*INPUT FOR THIS TASK*:
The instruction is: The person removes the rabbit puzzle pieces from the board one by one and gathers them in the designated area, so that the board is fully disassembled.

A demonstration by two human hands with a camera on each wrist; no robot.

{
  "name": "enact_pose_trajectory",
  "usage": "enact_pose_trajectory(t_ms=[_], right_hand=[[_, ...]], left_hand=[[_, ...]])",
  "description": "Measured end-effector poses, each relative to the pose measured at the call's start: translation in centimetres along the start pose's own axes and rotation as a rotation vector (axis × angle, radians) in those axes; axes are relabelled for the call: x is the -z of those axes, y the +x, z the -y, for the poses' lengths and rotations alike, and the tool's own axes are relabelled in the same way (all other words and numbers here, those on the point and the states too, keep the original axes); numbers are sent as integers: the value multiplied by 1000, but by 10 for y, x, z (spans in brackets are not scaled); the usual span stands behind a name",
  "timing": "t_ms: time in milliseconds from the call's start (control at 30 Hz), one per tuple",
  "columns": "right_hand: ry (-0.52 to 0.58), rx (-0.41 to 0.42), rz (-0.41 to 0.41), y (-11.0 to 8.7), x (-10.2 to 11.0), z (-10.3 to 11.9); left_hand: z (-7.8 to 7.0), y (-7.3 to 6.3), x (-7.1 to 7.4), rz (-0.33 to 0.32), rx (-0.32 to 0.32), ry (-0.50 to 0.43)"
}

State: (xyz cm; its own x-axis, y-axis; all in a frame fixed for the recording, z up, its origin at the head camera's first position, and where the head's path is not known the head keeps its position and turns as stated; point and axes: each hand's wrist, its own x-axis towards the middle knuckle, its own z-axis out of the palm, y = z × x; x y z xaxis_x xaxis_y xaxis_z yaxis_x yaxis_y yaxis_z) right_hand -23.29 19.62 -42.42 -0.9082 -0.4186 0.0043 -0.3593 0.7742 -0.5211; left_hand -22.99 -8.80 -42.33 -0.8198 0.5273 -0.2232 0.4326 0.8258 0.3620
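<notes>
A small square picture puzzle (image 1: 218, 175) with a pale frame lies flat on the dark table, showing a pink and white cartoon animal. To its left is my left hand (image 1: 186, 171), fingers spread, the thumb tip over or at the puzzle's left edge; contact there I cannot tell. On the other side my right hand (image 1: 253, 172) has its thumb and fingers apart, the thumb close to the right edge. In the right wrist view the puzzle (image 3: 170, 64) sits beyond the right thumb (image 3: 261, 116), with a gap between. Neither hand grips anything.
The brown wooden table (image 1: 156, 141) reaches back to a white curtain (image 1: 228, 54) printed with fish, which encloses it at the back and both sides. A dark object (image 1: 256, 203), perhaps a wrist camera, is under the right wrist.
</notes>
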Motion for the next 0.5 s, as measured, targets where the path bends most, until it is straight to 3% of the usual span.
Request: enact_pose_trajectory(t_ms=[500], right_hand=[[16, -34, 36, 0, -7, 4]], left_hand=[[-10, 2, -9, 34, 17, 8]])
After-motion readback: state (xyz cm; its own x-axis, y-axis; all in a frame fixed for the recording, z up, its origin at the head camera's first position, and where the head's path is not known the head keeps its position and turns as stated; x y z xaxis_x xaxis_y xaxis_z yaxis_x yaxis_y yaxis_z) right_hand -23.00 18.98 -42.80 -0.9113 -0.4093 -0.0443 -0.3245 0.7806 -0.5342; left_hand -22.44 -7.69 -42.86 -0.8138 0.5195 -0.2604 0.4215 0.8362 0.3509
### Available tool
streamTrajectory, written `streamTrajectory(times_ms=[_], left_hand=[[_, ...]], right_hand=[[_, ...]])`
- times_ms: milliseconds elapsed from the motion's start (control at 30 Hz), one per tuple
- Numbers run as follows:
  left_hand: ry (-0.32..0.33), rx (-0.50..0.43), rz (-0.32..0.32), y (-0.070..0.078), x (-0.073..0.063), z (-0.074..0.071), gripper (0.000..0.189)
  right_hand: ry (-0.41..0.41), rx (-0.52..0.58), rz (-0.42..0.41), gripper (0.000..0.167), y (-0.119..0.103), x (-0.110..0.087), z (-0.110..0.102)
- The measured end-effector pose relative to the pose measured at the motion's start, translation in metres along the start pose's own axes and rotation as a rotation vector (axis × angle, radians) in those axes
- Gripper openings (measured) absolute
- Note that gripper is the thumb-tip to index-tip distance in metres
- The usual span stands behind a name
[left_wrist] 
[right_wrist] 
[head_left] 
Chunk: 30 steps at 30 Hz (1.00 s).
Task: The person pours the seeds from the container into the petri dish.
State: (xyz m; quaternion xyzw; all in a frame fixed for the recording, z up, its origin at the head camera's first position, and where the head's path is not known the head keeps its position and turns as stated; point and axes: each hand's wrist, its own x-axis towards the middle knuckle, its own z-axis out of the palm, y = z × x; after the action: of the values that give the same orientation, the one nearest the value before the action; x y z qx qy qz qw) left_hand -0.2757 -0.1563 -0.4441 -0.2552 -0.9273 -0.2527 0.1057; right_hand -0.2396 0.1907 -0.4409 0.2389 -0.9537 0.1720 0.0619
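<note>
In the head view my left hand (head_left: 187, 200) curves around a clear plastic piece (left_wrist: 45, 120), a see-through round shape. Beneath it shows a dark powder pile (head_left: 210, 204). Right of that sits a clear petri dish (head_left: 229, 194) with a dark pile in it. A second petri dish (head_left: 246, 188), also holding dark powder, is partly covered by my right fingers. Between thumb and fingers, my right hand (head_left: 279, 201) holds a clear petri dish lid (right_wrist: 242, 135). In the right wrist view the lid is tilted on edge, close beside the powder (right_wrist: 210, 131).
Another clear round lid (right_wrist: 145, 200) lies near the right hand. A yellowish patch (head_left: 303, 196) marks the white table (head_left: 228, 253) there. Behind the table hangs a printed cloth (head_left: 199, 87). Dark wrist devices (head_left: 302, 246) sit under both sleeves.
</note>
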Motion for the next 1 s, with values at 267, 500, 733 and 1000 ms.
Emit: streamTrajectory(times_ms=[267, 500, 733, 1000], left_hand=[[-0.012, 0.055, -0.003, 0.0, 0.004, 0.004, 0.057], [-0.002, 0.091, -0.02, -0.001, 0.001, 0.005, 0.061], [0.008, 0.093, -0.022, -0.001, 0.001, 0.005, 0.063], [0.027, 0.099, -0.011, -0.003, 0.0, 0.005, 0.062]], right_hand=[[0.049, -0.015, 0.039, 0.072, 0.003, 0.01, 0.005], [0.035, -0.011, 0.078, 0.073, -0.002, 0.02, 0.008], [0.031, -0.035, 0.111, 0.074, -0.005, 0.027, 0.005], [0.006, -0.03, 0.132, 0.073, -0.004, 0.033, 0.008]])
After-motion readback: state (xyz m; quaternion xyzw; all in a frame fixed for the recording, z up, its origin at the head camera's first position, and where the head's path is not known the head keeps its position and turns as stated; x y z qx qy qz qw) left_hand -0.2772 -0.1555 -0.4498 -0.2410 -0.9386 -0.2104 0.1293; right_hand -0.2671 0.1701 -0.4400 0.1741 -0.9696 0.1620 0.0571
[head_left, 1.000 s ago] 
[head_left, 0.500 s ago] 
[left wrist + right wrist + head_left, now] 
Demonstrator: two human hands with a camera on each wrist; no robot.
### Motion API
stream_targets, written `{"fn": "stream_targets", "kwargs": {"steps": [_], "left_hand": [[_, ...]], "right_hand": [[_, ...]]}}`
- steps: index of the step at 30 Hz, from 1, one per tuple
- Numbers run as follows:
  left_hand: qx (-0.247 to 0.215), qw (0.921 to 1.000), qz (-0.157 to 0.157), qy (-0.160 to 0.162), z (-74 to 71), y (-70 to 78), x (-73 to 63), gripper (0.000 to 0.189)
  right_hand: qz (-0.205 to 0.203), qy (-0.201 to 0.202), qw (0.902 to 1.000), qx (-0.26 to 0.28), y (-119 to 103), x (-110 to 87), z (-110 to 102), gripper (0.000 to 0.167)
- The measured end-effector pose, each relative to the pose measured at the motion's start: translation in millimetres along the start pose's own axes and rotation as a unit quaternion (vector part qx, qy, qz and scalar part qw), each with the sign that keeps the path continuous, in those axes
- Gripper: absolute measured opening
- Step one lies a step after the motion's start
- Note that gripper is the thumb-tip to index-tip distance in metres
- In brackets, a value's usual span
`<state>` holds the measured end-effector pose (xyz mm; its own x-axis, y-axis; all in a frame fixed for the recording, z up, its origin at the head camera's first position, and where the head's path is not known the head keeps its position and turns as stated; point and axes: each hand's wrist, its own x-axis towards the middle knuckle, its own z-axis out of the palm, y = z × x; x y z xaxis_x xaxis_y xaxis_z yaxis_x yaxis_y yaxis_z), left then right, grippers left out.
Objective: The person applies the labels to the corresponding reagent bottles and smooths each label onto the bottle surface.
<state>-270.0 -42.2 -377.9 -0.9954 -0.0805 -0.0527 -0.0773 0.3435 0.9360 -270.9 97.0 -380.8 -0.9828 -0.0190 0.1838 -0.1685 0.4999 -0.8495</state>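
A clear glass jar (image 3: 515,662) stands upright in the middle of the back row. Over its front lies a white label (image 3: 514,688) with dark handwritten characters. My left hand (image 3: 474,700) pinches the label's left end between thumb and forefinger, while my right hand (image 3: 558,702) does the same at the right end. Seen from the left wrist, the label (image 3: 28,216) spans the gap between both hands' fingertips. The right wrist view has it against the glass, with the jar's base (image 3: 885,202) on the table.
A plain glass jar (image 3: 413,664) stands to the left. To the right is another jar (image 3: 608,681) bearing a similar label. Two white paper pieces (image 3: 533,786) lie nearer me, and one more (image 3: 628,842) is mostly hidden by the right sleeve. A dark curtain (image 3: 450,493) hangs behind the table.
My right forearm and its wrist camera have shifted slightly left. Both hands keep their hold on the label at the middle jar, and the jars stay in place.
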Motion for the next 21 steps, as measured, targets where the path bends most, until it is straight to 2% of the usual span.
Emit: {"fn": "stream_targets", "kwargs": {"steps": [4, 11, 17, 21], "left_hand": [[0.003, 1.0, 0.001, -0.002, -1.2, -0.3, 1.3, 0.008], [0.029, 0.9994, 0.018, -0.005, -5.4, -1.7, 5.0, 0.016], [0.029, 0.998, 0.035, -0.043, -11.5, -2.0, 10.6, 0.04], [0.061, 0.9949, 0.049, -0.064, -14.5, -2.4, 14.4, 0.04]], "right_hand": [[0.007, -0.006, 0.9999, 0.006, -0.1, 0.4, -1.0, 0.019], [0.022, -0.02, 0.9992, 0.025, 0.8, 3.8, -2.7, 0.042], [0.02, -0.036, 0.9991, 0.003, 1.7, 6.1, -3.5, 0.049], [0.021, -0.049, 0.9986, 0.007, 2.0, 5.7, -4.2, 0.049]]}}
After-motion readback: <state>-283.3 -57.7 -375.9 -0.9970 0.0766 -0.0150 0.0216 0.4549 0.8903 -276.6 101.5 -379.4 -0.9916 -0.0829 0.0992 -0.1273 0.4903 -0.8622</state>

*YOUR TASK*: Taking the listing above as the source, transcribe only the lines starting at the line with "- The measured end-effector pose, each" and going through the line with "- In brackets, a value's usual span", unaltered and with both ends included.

*REPLY*:
- The measured end-effector pose, each relative to the pose measured at the motion's start: translation in millimetres along the start pose's own axes and rotation as a unit quaternion (vector part qx, qy, qz and scalar part qw), each with the sign that keeps the path continuous, in those axes
- Gripper: absolute measured opening
- Step one lies a step after the motion's start
- Note that gripper is the thumb-tip to index-tip distance in metres
- In brackets, a value's usual span

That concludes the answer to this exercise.